Default : -maf 0 -m 1 -outf vcf
Input
FunSEQ takes BED or VCF files as input
1. BED format
In addition to the three required BED fields, please prepare your file as follows (5 required fields, tab-delimited):
chrom chromStart chromEnd Reference.allele Alterative.allele ...
* chrom - The name of the chromosome (e.g. chr3, chrY).

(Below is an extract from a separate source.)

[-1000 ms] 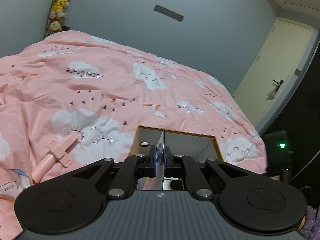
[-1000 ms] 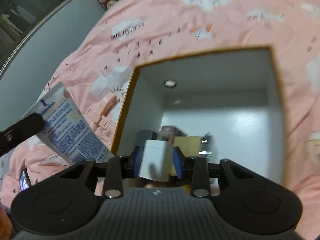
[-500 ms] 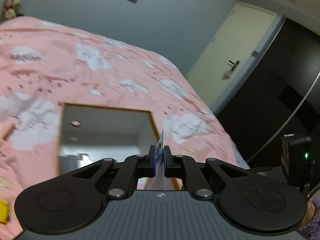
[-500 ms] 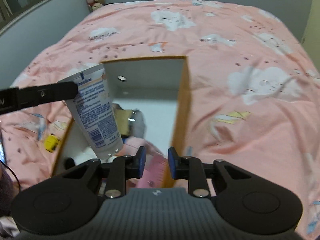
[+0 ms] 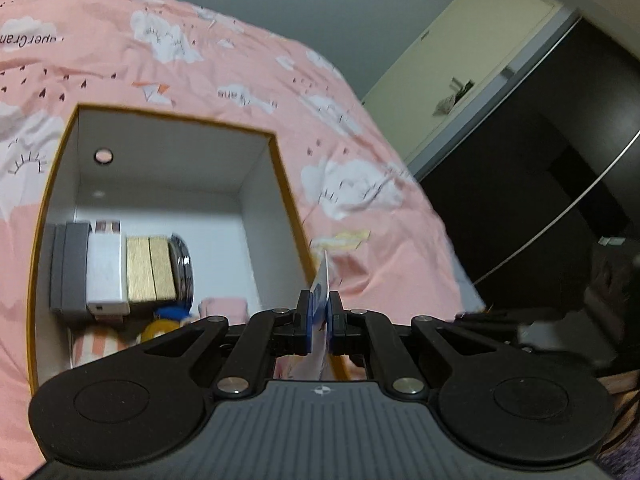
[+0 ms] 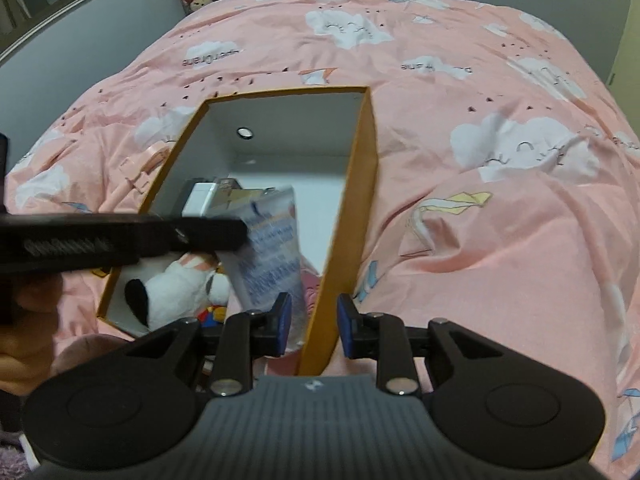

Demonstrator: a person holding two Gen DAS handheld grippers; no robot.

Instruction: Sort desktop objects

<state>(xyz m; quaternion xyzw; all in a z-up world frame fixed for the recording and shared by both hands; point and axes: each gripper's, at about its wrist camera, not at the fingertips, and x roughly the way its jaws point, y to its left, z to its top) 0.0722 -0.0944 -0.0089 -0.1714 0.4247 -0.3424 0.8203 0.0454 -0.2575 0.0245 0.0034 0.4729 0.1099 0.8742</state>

* chromStart - The starting position of the feature in the chromosome. The first base in a chromosome is numbered 0. * chromEnd - The ending position of the feature in the chromosome. The chromEnd base is not included in the display of the feature. For example, the first 100 bases of a chromosome are defined as chromStart=0, chromEnd=100, and span the bases numbered 0-99. * Reference.allele - The reference allele of SNVs * Alternative.allele - The alternative allele of SNVs.
2. VCF format
The header line names the 8 fixed, mandatory columns. These columns are as follows (tab-delimited):
CHROM POS ID REF ALT QUAL FILTER INFO
Output
FunSEQ can produce either BED format or VCF format files.
An example of the VCF annotation of a coding variant:
chr1 36205042 . C A . . OTHER=MAF(1kg-phase1)=0;CDS=Yes;VA=1:CLSPN:ENSG00000092853.8:-:prematureStop:4/5:CLSPN-001: \ ENST00000251195.5:3996_3232_1078_E->*:CLSPN-005:ENST00000318121.3:4017_3232_1078_E->*:CLSPN-003:ENST00000373220.3:3825_3040_1014_E->*:CLSPN-004:ENST00000520551.1: \ 3858_3073_1025_E->*;HUB=PPI;GNEG=Yes;GENE=CLSPN;CDSS=4
- OTHER field contains other original information other than the 5 required ones (chrom, chromStart, chromEnd, reference, alternative). When input file is less than 3,000 lines, OTHER also contains the MAF (minor allele frequency) of SNVs in 1KG Phase1 data.
An example of the VCF annotation of a non-coding variant:
chr5 85913480 . T C . . OTHER=MAF(1kg-phase1)=0;CDS=NO;HUB=REG;NCENC=TFP(ETS1),TFP(ELF1),TFP(GATA2),TFP(POU2F2), \ TFP(TBP),TFP(SRF),TFP(ELK4),TPM(TAF1),TFP(STAT3),TFP(GATA3),TFP(SIX5),TFP(YY1),TPM(TBP),TFP(CHD2),TFP(MYC),TFP(IRF1),DHS(MCV-2),TFP(TAF1),TFP(GATA1), \ TFP(ZEB1),TFP(SETDB1),TFP(ZNF143),TFP(NFKB1),TFP(MAX),TFP(GABPA),Enhancer(chromHmm),TFP(STAT1); \ MOTIFBR=85913478#85913493#+#TATA_known1_8mer#TAF1,85913478#85913493#+#TATA_known1_8mer#TBP;GENE=COX7C(promoter);NCDS=4
- NCENC (Non-coding ENCODE annotation) field.
TFP -transcription factor binding peak.
TFM - transcription factor motifs in peak regions.
DHS - DNase1 hypersensitive sites, with number of cell lines (MCV- , total 125 cell lines) information (R.E. Thurman et al., The accessible chromatin landscape of the human genome. Nature 489,75, Sep 2012).
ncRNA - non-coding RNA
Pseudogene
Enhancer - chromHmm (genome segmentation), drm (distal regulatory module)
- MOTIFBR field.
This field is a hash-delimited tag, defined as follows:
TF name # motif name # motif start # motif end # motif strand # mutation position # alternative allele frequency in PFM # reference allele frequency in PFM
An example: " TAF1#TATA_known1_8mer#85913478#85913493#+#3#0.02#0.4 "
- NCRECUR field.
Please be aware of large TF peak and chromHMM regions. Because of the low resolution issues, recurrent information may not indicate functional importance.